Newsworthy — “Imogen Heap wants to use blockchain technology to revolutionize the music industry”
In our prior post on Rights Management, we discussed the tension between the blockchain’s role as a disintermediating force and its potential to provide even more robust tracking and accounting for digital content. We also talked about how some first movers in the blockchain world are trying to empower individual artists and creators, and how that might be viewed by the existing major players in the industry.
In an article published today on Quartz, these tensions are on full display. The article begins by saying that Heap “is building what she calls a ‘fair trade’ music industry that aims to sidestep middlemen like iTunes and Spotify . . .” But it then quotes Heap as saying that”[t]he traditional music industry doesn’t have to be cut out of the process” and further reports that Heap has been discussing her Mycelia project with Spotify, and that her aim is not to compete with streaming services or labels but to act as “the source of the music.”

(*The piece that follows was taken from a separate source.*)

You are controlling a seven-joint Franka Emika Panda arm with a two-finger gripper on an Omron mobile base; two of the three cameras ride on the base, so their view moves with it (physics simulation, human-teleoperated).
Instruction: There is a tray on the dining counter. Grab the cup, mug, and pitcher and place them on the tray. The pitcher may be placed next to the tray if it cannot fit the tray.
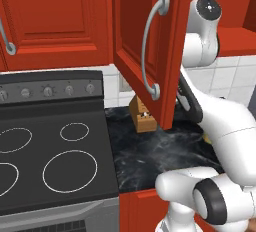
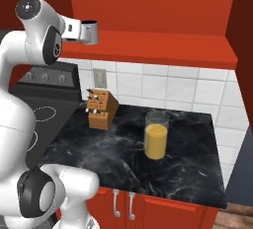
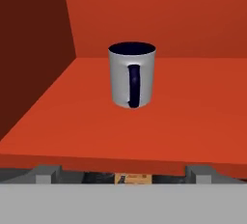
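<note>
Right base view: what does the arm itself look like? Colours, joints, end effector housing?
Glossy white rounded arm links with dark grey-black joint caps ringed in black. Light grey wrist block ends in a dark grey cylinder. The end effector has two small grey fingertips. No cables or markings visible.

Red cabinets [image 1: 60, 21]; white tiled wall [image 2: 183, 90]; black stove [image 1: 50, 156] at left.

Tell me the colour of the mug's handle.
Dark blue-black, on a grey mug with a dark inside; the hand view shows it best.
</note>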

Interestingly, the article also touches on what we mentioned at the end of our last post, that existing industry players may have to accept disruption to some parts of what they currently do, and focus on the things they do best:
Artists would turn to record labels for things like marketing and promotion. “It’s about trying to take away the power from top down and give power, or at least a steering, to the artist to help shape their own future,” Heap told reporters.
Of course, most technological disruptions shift power from some players to others. Heap appears to be placing a flag in the ground for artists and creators to (re?)claim some control over their works. Whether this will translate to a major power shift remains to be seen.
Likely it will be some of both: the existing industry itself will adopt the blockchain for some purposes (just as appears to be happening in the financial market), and the technology will at the same time disrupt the industry by eliminating or reducing many intermediary functions, and thereby change the dynamics between participants in ways that we cannot yet predict.